Note d’information sur la jurisprudence de la Cour No 172
Mars 2014
Howald Moor et autres c. Suisse - 52067/10 et 41072/11
Arrêt 11.3.2014 [Section II]
Article 6
Procédure civile
Article 6-1
Accès à un tribunal
Délais de prescription décennale commençant à courir indépendamment de la connaissance par le créancier des conséquences du dommage dans les cas de contamination à l’amiante : violation
En fait – Les requérantes sont la veuve et les deux filles d’un mécanicien décédé en 2005 des suites d’une maladie causée par l’amiante à laquelle il avait été exposé dans le cadre de son travail. Les filles du défunt poursuivirent le procès intenté par leur père à l’encontre de son employeur. Elles entamèrent également, avec leur mère, une demande en réparation de dommage moral. Toutes les prétentions des requérantes furent jugées périmées ou prescrites ; le délai de péremption ou de prescription décennale commençant à courir dès l’exigibilité de la créance, indépendamment de la connaissance par le créancier des conséquences du dommage.

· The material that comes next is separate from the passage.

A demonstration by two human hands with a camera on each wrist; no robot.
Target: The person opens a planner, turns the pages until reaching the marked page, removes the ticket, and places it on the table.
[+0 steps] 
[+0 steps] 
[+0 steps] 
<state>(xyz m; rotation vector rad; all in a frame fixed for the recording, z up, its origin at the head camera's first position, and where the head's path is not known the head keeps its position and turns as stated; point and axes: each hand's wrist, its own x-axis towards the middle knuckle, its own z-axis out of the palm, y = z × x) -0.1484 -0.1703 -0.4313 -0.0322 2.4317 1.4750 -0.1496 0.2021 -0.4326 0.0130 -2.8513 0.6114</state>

En droit – Article 6 § 1 : Le présent litige porte sur la fixation du dies a quo du délai de péremption ou de prescription décennale en droit positif suisse dans le cas des victimes d’exposition à l’amiante. Considérant que la période de latence des maladies liées à l’exposition à l’amiante peut s’étendre sur plusieurs décennies, le délai absolu de dix ans – qui selon la législation en vigueur et la jurisprudence du Tribunal fédéral commence à courir à la date à laquelle l’intéressé a été exposé à la poussière d’amiante – sera toujours expiré. Par conséquent, toute action en dommages-intérêts sera a priori vouée à l’échec, étant périmée ou prescrite avant même que les victimes de l’amiante aient pu avoir objectivement connaissance de leurs droits. De plus, les prétentions des victimes de l’amiante, qui ont été exposées à cette substance jusqu’à son interdiction générale en Suisse, en 1989, sont toutes périmées ou prescrites au regard du droit en vigueur. Le projet de révision du droit de la prescription suisse ne prévoit aucune solution équitable – ne serait-ce qu’à titre transitoire, sous la forme d’un « délai de grâce » – au problème posé. Par ailleurs, les règles de péremption ou de prescription appliquées servent un but légitime, à savoir notamment la sécurité juridique. Quant à leur caractère proportionné en revanche, l’application systématique de ces règles à des victimes de maladies qui, comme celles causées par l’amiante, ne peuvent être diagnostiquées que de longues années après les événements pathogènes, est susceptible de priver les intéressés de la possibilité de faire valoir leurs prétentions en justice. Prenant en compte la législation existant en Suisse pour des situations analogues et sans vouloir préjuger d’autres solutions envisageables, la Cour estime que, lorsqu’il est scientifiquement prouvé qu’une personne est dans l’impossibilité de savoir qu’elle souffre d’une certaine maladie, une telle circonstance devrait être prise en compte pour le calcul du délai de péremption ou de prescription. Partant, la Cour estime que l’application des délais de péremption ou de prescription a limité l’accès à un tribunal à un point tel que le droit des requérantes s’en est trouvé atteint dans sa substance même.
Conclusion : violation (six voix contre une).
Article 41 : 12 180 EUR conjointement pour préjudice moral.
© Conseil de l’Europe/Cour européenne des droits de l’homme
Rédigé par le greffe, ce résumé ne lie pas la Cour.